On the topic of path failures, I wanted to share a recent customer
experience with failover testing. Every installation I perform has a
step for doing failover testing to exercise MPIO, VIO, Etherchannel,
etc. Frequently these redundancy features have upstream dependencies
from other teams, and it's good to do some basic failover tests in the
spirit of "trust but verify".
We did AIX 7.2 TL4 failover testing with MPIO with default hcheck
settings and disabling ports at the switch while running a sample IO
load of about 15 MB/s. We observed with iostat a brief 10 second pause
in IO (100% disk busy) to our hdisk on a path failure. When the path
was enabled there was no IO interruption for recovery, and the
degraded status lasted for a full five minutes in lsmpio. The path
appeared to take up to 60 seconds to show enabled in lspath, or the
top of the next minute. The behavior was consistent across sequential
tests.
I find it interesting that the errpt logs "additional FC info" as soon
as the link resumes, but that it may take a full minute before MPIO
recognizes that path as enabled in lspath.
Doing several tests in series, I confirmed that if a path is degraded
and we lose the last "good" path that MPIO will automatically use any
available path regardless of the degraded status. There wasn't any IO
interruption when we removed the last good path and MPIO was forced to
use a degraded path.
We did notice a longer pause on VIO reboot where we lost one VSCSI
path and two NPIV HBAs, however it was still under a minute (~40
sec). My test didn't report on the interval by path technology, just
monitored the overall IO looking for 100% disk busy with iostat. All
paths healed automatically when VIO resumed. I believe the longer
duration was due to losing three paths of two IO types. I think that
while a virtual NPIV adapter will respond within 10 seconds to a link
event, it takes longer when it loses contact with it's sibling adapter
on the VIO server.
My experience has been that outside of PowerHA critical VGs or the
watchdog on rootvg, a minute of IO delay is tolerated without error by
most database applications that are using JFS2 filesystems on LVM for
storage. If you don't log an LVM I/O Error or a PV Missing event, IO
just continues.
I certainly don't miss RDAC, and the integration of SDDPCM features
into the base MPIO has been great. We've come a long way in storage
reliability without needing third party device drivers or additional
software.
------------------------------------------------------------------
Russell Adams
Russell.Adams@AdamsSystems.nlPrincipal Consultant Adams Systems Consultancy
http://adamssystems.nl/
Original Message:
Sent: 10/22/2021 2:14:00 AM
From: Tommi Sihvo
Subject: RE: AIXPCM MPIO / Recovery after path failure
Thanks Gary for valuable info!
Br,
tommi
------------------------------
Tommi Sihvo, Lead Service Architect
TietoEVRY, Compute Services
email tommi.sihvo@tieto.com mobile +358 (0)40 5180 Finland
------------------------------
Original Message:
Sent: Thu October 21, 2021 01:15 PM
From: Gary Domrow
Subject: AIXPCM MPIO / Recovery after path failure
Everything that Russell said above is correct, but I can add just a couple more details that might be useful.

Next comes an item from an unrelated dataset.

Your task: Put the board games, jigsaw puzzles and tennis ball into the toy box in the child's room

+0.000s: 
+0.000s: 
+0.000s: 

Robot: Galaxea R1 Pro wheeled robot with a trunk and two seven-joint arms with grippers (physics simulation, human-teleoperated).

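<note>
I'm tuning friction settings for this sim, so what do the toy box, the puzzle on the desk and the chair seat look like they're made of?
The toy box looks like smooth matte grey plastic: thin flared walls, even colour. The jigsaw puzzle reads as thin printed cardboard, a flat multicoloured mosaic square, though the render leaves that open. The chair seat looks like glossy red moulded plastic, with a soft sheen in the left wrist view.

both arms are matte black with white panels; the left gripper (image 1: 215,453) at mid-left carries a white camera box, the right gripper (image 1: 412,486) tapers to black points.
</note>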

1. The initial "settling interval" as Russell called it varies from 5 to 15 minutes based on the health check interval. AIX uses 5 times hcheck_interval, but limits it to be between 5 and 15 minutes.
2. During the settling interval, AIX continues to send health check commands on those paths. If any of those health check commands fail, the length of the interval is extended.
3. During the settling interval, the "path_status" column of the lsmpio output for the disk (e.g. lsmpio -l hdisk7) includes the status "Deg", which indicates that the path is degraded, meaning that it recently recovered from some error. Looking at the statistics and time stamps shown by lsmpio -Sl hdisk7 may give more information about why the path is currently degraded.
------------------------------
Gary Domrow
Original Message:
Sent: Thu October 21, 2021 01:42 AM
From: Tommi Sihvo
Subject: AIXPCM MPIO / Recovery after path failure
Thanks Russell!
This was really good information!
And yes, we do have those mentioned settings on place, and using only NPIV, no vscsi.
Br,
tommi
------------------------------
Tommi Sihvo, Lead Service Architect
TietoEVRY, Compute Services
email tommi.sihvo@tieto.com mobile +358 (0)40 5180 Finland
Original Message:
Sent: Wed October 20, 2021 07:05 AM
From: Russell Adams
Subject: AIXPCM MPIO / Recovery after path failure
On Wed, Oct 20, 2021 at 09:51:47AM +0000, Tommi Sihvo via IBM Community wrote:
> But the curious thing he noted was that it took 5 minutes (under concurrent IO load) before the AIX client started really using the recovered paths.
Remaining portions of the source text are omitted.